Erfurter Weihbischof Hauke würdigt nach Kolumbienreise „Hilfsangebote für Frauen“
Der Erfurter Weihbischof Reinhard Hauke hat über seine Reise nach Kolumbien berichtet, die er mit drei anderen Bischöfen in Verbindung mit dem kirchlichen Hilfswerk Adveniat im April unternahm. „Beeindruckend waren für mich besonders die Hilfsangebote für Frauen, die bisweilen schon mit 5 Jahren prostituiert wurden oder sich später prostituiert haben, um ihre Familien ernähren zu können“, schrieb Hauke auf der Internetseite der Diözese Erfurt am Freitag.
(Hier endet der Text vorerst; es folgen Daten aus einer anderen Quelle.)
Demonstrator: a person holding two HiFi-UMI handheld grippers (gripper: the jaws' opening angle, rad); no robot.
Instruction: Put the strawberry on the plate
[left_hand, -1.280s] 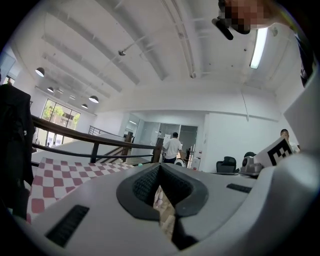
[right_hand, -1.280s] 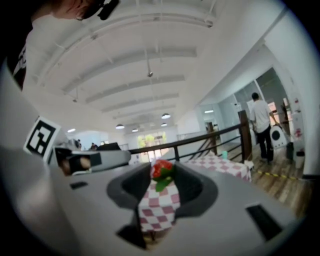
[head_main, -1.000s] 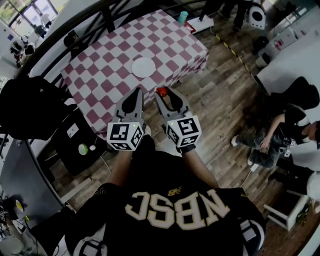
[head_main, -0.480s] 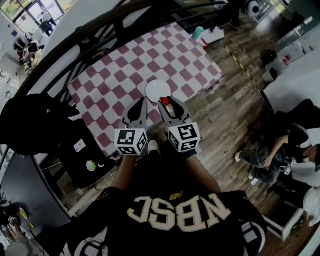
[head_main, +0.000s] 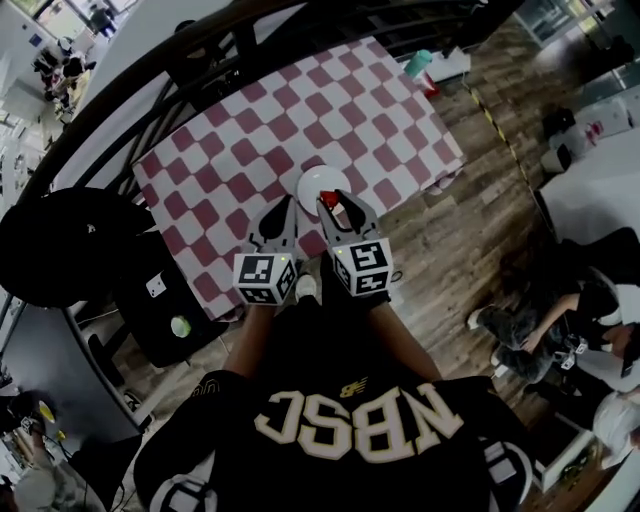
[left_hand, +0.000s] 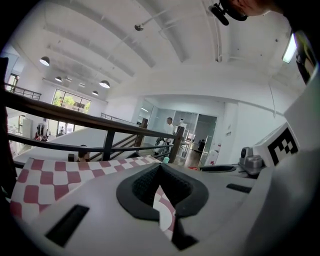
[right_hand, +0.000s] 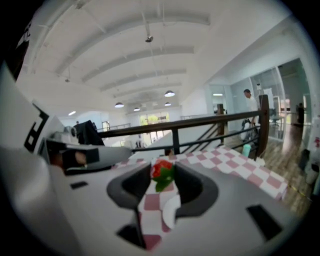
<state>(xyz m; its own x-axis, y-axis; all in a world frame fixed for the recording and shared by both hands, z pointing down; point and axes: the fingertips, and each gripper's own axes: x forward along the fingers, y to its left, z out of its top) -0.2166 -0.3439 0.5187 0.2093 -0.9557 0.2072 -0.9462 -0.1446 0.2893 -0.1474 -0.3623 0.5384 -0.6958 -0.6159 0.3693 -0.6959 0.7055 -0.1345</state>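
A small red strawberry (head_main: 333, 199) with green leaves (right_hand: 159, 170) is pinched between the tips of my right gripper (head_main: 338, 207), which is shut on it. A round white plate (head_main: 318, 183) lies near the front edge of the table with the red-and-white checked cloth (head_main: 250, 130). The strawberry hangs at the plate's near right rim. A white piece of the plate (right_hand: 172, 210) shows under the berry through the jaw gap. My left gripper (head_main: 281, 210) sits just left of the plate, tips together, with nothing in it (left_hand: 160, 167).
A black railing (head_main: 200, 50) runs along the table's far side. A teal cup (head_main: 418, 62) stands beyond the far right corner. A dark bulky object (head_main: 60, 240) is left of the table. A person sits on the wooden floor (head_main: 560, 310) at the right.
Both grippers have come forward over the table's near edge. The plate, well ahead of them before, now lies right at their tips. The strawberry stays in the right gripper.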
„Sie wurden in Projekte eingeladen, durch sich durch Pediküre und Herstellung von Textilien eine Lebensgrundlage zu schaffen“, erläuterte Hauke. „Viele Frauen sagten: ‚Dann mache ich ein Geschäft auf!‘ Das neue Geschäft bestand vielleicht in einem kleinen Verkaufstisch oder -laden. Es bot ihnen aber die Möglichkeit der finanziellen Unabhängigkeit und Sicherheit und sogar des Schulbesuchs ihrer Kinder.“
„Beindruckend waren für mich Frauen, die in den Sumpfgebieten von Caratgena einen Hausrat bewirtschaften, der lange Zeit ohne Strom und Wasser zu bewältigen war und durch die Hilfe von ADVENIAT nun sogar eine eigene Toilette bekam“, fuhr der Weihbischof fort. „Die Einweihung von Toiletten war für uns Bischöfen wohl eine Besonderheit, denn diese wird nicht einmal im kirchlichen Rituale vorgesehen. Die Freude der Menschen jedoch über diesen neuen Qualitätszuwachs ihrer Wohnungen blieb bei uns nicht ohne Reaktionen, die bei mir auch Tränen auslösten, wenn ich an die Möglichkeiten in unseren eigenen Wohnungen dachte.“
Außerdem schrieb Hauke: „Frauen in der Politik haben mich sehr beeindruckt. Derzeit laufen die Vorbereitungen für die Wahl des Präsidenten in Kolumbien. Kardinal Luis José Rueda Aparicio, Erzbischof von Bogota seit 2020 und Primas von Kolumbien, hat alle Kandidaten eingeladen, um mit ihnen über den Friedensprozess in Kolumbien zu sprechen. Auch Politikerinnen im Parlament sind in die Gespräche eingebunden, um trotz unterschiedlicher Positionen das gemeinsame Anliegen des Friedens in Kolumbien zu befördern.“
Drei Punkte formulierte der Weihbischof als Fazit. So könne erstens die „Kraft der verletzten Frauen“ Veränderungen bewirken, „die zum Segen für ihre Familien werden“. Zweitens könnten die deutschen Hilfswerke „Oasen der Hoffnung bauen“. Und drittens: „Der gemeinsame Glaube an die Gerechtigkeit, die von Gott kommt, kann Ketten der Ungerechtigkeit sprengen, die schwerer wiegen, als die Ketten aus Eisen.“
Neben Hauke nahmen auch die Weihbischöfe Rolf Steinhäuser aus Köln und Jörg Peters aus Trier an Reise teil, ebenso der Essener Diözesanbischof Franz-Josef Overbeck.